Stefanini P. Partecip. Confl. 2021; 14(2): 663-680.

Copyright

(Copyright © 2021, Università del Salento)

DOI

unavailable

PMID

unavailable

Abstract

This paper examines the Palestinian use of incendiary kites and balloons that emerged during Gaza's Great March of Return. Kites and balloons are rarely thought of as unstoppable weapons in contemporary theatres of war and resistance.

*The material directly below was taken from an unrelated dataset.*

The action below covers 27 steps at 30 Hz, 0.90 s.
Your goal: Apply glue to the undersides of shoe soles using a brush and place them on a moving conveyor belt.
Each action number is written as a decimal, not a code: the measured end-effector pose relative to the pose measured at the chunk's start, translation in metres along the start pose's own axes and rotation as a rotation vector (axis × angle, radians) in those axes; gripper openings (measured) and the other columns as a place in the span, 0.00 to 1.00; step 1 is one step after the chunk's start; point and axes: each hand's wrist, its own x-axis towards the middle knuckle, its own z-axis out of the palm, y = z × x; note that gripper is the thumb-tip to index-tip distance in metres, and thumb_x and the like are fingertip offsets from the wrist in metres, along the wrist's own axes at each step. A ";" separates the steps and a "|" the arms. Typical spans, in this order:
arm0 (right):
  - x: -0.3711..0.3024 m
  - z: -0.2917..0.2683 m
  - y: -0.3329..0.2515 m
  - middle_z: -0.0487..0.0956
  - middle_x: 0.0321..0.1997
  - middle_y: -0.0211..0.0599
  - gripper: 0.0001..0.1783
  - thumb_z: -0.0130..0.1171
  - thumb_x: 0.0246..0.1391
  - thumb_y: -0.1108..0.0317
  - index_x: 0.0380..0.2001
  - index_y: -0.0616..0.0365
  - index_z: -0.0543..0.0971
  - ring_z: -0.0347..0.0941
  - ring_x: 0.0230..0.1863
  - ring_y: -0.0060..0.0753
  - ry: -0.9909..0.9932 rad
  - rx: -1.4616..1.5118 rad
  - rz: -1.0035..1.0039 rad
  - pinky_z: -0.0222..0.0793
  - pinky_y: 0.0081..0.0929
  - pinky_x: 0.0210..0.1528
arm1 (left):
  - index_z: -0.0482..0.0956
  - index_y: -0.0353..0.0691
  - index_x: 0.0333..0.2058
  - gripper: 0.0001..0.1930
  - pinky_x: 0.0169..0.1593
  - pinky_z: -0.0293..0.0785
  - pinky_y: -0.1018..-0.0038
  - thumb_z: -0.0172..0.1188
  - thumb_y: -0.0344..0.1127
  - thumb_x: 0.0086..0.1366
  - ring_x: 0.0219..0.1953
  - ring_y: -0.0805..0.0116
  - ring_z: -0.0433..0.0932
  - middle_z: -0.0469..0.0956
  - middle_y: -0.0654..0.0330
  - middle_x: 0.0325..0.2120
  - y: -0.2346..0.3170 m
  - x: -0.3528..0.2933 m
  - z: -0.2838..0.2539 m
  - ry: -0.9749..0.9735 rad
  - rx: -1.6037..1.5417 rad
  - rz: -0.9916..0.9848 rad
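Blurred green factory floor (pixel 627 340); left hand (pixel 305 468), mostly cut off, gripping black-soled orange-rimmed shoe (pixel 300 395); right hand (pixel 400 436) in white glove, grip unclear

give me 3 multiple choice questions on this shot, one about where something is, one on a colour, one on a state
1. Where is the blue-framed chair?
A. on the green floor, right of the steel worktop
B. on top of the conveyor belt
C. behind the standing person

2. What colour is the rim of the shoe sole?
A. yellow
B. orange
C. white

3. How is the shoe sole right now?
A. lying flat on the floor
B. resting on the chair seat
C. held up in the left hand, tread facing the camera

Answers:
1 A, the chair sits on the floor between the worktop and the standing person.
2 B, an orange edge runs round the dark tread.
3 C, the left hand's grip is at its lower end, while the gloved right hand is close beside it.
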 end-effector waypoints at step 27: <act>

Yet, for an extended period the Israeli military was unable to halt these aerial explosives from burning large quantities of agricultural fields and natural forests surrounding the Gaza Strip. The article critiques the security literature that discusses this new method of Palestinian resistance as another instance of terrorism. Instead, by drawing on Palestinian and Fanonian theorisations of violence in anti-colonial movements, I attempt to make the kites and balloons legible as a form of indigenous resistance to settler colonialism that can be an internally mobilising tool for Palestinians. The paper argues that the low-tech aerial explosives were mobilised as a response to high-tech militarism and long-standing settler colonial processes still shaping dynamics on the ground. These innovative forms of resistance momentarily broke the siege imposed on the Gaza Strip and in burning trees planted to cover destroyed Palestinian villages open up questions surrounding the struggle over land in Israel/Palestine. The paper concludes by delineating how despite some immediate breakthroughs, it remains questionable whether these militant kites and balloons are long-term politically viable techniques of resistance.